I have met someone and I am still married. I told her on the second date and she has agreed to see my Platonic until I can take care of my business. She has been hurt by married men in the past and fell in love with a guy who never told her he was married and doesn’t want to get hurt again. She says there can be no us until I take care of my business. My wife is still living with me, We fight but she refuses to leave. She has charged up thousands of dollars in credit card debt and refuses to have anything physically to do with me. We sleep in the same bed but there has not been any *** in about two years. Since I lost my full time job, my wife yells at me and nags and is very abusive. I supported her for three years when she lost her job. What is allowed as far as having a friendship while I am still married. There is no *** with this girl. She told me not to tell my wife about her because she does not want to get involved in my divorce in any way. She is not a lawyer but says that in our state, Massachusetts, there is a 90 day probation period after the divorce is finalized in case the divorced couple wants to reconcile.
If I see this girl Platonic, can my wife and her lawyer sue me for infidelity? Is a lunch or dinner date with a member of the opposite *** be grounds for adultery? Can I move in with this woman once I get a legal separation from my wife? I have been trying for two years to get my wife to work out our problems. My wife has repeatedly refused marriage counseling and denies there is any problems with our marriage and yet she has lists of things wrong with me and insists that I change.

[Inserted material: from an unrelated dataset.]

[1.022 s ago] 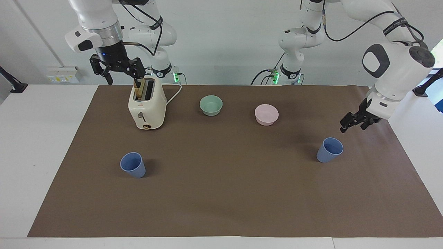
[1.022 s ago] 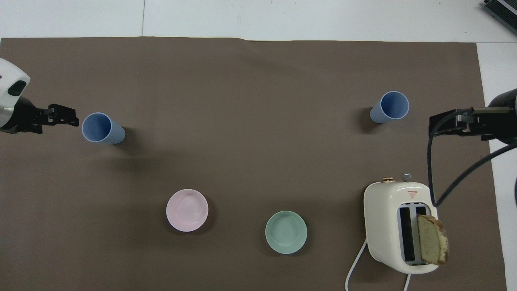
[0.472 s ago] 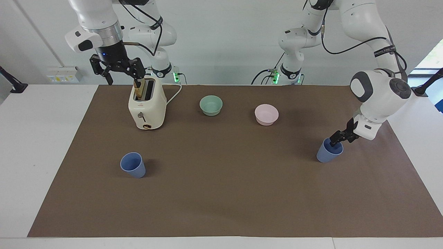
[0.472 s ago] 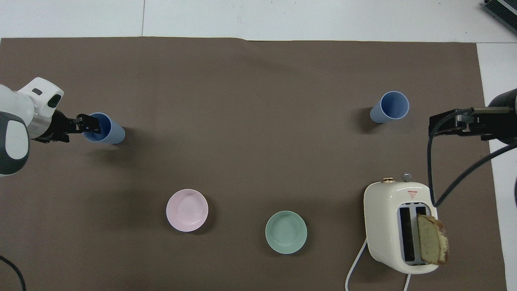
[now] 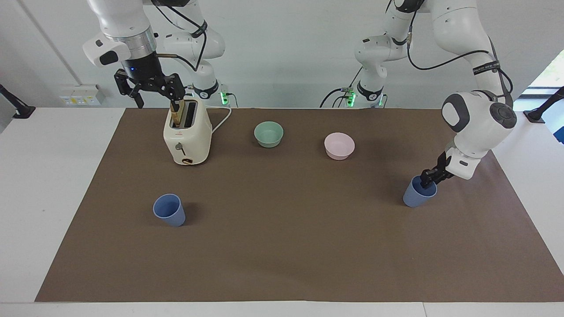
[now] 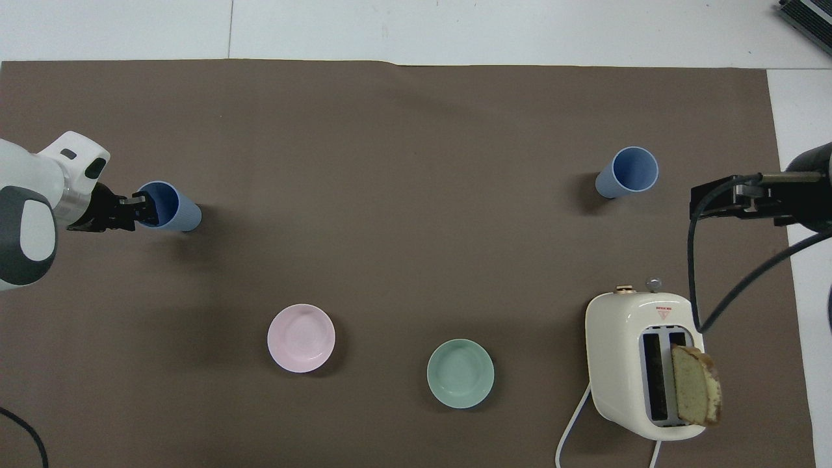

This weekend I told her to go home to her parents and get out of the house. She refused to leave and apologized for her behavior.
Since I lost my full time job, I work a part time job and a temporary job to make ends meet. My wife works full time and we are both covered under her health plan. I have felt trapped in a bad marriage since I lost my job.
A month ago, in one of our fights, I told her that she really needs to cut down on charging up the credit cards on purses. One purse, a Burberry, was over three hundred dollars. She told me if I didn’t like what she does with her charges to find someone else.
So I did find someone else on line. We have been seeing each other for a month. There is great chemistry with this new woman and we are both hot for each other but she is scared of what my wife could do legally and drag her into the divorce as the other woman.